Filter task. Return each line of the material that holds the string "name".

%%

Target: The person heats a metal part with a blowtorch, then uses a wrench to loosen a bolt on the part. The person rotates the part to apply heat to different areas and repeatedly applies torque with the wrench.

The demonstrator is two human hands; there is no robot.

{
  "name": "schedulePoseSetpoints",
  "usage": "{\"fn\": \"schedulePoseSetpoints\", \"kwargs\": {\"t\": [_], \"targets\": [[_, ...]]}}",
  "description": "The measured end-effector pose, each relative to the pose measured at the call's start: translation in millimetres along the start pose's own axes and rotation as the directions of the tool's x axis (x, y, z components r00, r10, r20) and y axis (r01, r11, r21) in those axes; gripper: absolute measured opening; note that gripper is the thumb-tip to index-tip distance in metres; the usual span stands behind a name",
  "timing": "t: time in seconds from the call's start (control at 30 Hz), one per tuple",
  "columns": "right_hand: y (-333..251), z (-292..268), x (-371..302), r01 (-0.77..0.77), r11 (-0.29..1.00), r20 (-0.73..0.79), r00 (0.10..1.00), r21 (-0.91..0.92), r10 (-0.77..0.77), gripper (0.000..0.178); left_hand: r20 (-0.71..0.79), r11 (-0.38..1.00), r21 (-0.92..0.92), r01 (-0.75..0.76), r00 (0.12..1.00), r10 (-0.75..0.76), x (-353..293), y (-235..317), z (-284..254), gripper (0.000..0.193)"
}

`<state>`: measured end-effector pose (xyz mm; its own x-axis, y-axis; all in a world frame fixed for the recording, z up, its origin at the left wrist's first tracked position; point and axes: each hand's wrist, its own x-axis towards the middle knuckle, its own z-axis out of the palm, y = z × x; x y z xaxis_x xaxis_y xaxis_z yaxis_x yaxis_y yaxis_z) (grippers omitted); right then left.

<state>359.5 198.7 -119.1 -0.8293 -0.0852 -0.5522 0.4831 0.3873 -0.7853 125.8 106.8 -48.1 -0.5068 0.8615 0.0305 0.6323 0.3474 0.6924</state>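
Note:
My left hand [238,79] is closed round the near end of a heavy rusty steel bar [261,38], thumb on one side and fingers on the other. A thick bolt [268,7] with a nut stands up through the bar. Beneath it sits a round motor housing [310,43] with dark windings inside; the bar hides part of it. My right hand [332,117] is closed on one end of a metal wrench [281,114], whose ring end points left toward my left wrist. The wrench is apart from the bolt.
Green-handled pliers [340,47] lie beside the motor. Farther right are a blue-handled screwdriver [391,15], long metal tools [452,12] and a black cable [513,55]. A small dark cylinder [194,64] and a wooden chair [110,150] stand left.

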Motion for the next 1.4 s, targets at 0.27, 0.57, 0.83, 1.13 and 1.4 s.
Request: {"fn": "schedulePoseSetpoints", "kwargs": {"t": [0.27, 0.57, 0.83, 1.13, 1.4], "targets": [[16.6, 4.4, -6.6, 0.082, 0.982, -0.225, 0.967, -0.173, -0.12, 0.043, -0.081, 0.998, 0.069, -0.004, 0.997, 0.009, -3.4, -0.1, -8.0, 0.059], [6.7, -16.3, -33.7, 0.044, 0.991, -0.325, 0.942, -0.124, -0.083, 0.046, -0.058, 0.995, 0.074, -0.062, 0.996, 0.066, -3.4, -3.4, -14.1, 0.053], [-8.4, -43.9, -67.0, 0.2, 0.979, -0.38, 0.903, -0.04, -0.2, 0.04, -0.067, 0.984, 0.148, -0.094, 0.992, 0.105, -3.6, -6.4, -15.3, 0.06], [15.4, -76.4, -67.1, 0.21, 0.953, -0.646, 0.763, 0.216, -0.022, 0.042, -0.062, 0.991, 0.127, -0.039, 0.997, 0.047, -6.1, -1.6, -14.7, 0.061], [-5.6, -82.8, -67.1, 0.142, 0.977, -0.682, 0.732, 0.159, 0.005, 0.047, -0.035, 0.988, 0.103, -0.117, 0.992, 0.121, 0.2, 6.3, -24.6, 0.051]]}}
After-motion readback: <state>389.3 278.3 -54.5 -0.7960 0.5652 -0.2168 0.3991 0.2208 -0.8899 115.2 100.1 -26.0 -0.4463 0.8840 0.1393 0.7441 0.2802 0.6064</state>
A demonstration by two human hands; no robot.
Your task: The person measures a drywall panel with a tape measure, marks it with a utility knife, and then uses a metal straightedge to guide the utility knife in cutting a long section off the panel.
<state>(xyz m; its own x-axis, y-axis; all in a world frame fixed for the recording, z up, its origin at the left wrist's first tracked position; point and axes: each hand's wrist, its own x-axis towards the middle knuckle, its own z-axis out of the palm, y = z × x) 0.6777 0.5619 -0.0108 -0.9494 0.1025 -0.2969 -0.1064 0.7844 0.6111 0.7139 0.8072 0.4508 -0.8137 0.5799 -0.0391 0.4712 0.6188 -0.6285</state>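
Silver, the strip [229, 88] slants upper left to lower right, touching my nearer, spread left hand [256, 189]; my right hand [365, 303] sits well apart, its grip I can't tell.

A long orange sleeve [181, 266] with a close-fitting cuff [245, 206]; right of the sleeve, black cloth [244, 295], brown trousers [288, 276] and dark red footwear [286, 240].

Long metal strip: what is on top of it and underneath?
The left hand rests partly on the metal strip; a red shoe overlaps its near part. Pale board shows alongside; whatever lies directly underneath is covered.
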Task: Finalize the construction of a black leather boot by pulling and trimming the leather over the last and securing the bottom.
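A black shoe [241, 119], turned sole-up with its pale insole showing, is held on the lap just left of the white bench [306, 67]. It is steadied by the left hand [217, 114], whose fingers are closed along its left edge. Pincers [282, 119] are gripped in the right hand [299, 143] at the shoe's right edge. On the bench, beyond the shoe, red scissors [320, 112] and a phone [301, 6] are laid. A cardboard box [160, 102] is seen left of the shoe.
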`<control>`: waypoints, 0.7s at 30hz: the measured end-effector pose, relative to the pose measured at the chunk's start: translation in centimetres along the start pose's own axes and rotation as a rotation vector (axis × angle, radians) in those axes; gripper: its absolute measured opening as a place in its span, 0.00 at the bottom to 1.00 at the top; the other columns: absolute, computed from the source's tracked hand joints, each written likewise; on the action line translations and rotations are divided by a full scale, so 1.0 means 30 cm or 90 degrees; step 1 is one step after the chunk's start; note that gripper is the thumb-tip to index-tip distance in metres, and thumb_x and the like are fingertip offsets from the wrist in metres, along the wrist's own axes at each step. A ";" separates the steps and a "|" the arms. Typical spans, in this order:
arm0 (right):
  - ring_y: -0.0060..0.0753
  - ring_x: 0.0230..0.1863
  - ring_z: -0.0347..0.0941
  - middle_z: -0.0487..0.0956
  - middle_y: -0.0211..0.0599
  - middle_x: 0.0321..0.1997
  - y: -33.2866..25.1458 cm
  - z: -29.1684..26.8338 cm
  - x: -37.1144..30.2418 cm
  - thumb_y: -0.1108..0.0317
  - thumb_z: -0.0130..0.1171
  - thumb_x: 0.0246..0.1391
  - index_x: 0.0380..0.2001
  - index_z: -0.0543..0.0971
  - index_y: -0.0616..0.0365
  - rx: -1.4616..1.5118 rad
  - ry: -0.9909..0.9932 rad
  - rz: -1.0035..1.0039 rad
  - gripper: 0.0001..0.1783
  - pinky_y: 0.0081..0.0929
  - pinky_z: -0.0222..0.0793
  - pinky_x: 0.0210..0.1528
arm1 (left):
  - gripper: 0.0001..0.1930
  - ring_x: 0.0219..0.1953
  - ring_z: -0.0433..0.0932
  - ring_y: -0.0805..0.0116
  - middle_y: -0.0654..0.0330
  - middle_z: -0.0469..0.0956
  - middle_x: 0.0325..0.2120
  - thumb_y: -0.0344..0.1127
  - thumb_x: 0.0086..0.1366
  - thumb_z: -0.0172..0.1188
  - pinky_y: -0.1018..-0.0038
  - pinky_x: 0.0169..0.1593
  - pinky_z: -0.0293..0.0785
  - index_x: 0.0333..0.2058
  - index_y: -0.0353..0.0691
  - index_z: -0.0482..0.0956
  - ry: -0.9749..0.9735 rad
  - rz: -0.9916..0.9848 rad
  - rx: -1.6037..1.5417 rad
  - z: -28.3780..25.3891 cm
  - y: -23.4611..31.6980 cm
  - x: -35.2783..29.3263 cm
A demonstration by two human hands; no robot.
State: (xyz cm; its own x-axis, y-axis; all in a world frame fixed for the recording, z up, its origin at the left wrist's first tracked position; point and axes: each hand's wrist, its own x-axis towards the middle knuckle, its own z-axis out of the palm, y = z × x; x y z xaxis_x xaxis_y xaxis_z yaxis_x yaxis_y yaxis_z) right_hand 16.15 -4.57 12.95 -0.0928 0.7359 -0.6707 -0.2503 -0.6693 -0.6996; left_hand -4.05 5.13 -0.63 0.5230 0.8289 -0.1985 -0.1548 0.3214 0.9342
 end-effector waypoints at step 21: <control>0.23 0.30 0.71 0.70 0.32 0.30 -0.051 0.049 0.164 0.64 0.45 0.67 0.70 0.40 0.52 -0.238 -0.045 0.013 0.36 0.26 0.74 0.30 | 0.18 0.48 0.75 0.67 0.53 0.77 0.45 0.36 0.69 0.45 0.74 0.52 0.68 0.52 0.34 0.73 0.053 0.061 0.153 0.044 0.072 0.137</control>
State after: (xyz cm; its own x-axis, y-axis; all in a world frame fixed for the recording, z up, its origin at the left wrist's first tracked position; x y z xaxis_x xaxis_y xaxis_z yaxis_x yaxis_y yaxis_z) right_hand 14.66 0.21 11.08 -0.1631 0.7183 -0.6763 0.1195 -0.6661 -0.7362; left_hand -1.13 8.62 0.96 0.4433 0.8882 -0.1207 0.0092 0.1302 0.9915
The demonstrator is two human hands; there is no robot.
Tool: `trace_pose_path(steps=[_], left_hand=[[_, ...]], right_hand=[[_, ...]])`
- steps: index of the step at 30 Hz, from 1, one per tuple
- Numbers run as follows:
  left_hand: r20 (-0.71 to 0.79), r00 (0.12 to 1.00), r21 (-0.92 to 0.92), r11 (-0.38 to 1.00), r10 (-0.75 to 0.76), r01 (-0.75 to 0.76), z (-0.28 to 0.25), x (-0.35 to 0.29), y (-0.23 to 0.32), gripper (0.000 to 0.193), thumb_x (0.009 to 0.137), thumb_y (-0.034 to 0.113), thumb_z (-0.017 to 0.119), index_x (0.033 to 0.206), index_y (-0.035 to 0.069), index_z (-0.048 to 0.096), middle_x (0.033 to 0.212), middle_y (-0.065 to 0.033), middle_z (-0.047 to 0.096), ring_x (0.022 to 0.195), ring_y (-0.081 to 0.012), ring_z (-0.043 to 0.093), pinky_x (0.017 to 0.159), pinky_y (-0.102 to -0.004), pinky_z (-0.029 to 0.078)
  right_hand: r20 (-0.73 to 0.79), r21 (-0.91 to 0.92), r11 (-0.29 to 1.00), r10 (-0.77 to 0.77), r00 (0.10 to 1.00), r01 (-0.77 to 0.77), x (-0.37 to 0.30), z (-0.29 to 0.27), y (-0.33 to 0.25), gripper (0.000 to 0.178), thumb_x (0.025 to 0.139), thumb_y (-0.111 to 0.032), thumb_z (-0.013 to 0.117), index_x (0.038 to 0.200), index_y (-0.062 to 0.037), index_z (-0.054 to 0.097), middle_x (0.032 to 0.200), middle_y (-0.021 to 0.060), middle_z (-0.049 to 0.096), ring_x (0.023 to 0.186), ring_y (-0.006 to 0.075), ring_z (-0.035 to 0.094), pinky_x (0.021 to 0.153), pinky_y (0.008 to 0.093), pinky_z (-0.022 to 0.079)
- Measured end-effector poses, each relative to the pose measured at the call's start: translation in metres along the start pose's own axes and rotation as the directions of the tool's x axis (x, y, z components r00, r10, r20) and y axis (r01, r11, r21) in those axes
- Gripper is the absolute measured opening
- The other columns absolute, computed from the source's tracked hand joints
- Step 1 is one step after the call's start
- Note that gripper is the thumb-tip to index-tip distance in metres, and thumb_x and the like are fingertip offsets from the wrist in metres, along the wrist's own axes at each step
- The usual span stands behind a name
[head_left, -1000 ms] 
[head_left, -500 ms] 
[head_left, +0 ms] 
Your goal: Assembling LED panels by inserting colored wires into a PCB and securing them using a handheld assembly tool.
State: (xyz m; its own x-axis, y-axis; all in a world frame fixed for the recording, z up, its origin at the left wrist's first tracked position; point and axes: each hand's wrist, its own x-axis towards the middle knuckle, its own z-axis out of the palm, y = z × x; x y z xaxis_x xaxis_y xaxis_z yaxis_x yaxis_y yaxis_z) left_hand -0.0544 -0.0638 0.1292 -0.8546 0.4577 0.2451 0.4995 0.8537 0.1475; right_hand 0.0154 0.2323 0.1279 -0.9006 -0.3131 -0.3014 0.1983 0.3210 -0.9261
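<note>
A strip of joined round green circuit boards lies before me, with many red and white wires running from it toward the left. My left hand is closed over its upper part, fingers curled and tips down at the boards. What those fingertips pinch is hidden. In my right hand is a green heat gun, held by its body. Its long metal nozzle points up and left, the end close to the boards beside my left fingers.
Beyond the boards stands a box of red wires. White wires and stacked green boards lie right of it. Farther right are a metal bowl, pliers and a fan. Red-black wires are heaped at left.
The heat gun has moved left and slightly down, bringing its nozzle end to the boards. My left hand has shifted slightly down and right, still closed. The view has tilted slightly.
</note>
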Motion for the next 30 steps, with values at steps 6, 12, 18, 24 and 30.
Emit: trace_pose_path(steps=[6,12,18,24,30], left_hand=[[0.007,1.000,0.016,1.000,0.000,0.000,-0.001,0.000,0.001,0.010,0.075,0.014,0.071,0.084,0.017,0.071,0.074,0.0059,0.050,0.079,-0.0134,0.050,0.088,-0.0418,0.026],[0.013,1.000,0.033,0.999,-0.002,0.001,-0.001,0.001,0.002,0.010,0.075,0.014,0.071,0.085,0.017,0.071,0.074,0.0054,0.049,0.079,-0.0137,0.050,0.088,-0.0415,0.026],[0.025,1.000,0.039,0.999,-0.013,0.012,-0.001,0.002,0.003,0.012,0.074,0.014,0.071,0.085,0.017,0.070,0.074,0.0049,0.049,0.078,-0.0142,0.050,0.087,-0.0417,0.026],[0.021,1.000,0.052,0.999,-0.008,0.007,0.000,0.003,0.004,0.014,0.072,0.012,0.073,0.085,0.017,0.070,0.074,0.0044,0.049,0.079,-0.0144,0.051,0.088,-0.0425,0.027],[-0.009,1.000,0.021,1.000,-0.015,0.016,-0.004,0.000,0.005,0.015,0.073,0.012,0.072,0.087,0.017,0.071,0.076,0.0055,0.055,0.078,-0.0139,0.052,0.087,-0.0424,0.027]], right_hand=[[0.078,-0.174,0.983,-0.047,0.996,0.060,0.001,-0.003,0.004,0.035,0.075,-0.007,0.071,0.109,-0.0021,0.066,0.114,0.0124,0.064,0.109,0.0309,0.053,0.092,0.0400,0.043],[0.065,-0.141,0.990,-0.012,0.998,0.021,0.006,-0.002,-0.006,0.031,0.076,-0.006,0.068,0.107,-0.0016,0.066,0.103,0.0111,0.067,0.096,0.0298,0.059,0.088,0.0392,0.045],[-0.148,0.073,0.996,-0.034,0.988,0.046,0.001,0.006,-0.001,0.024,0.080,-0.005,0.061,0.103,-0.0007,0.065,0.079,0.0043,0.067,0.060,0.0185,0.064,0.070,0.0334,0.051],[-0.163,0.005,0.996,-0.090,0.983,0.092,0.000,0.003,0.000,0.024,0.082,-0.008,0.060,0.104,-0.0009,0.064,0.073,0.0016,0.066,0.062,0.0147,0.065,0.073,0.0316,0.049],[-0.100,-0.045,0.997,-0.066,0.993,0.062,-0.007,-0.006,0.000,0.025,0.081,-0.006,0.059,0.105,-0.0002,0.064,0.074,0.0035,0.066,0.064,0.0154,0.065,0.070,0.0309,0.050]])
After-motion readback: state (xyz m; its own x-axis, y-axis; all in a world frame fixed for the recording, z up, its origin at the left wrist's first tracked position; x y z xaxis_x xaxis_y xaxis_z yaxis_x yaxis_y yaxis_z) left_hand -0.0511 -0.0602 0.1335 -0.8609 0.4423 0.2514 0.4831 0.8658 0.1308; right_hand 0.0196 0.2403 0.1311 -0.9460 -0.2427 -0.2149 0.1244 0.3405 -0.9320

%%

Answer to this task:
  "name": "schedulePoseSetpoints",
  "description": "The measured end-effector pose, each relative to the pose measured at the call's start: translation in millimetres along the start pose's own axes and rotation as the directions of the tool's x axis (x, y, z components r00, r10, r20) and y axis (r01, r11, r21) in those axes; gripper: absolute measured opening; note that gripper is the thumb-tip to index-tip distance in metres; the usual span stands behind a name",
- The usual span stands behind a name

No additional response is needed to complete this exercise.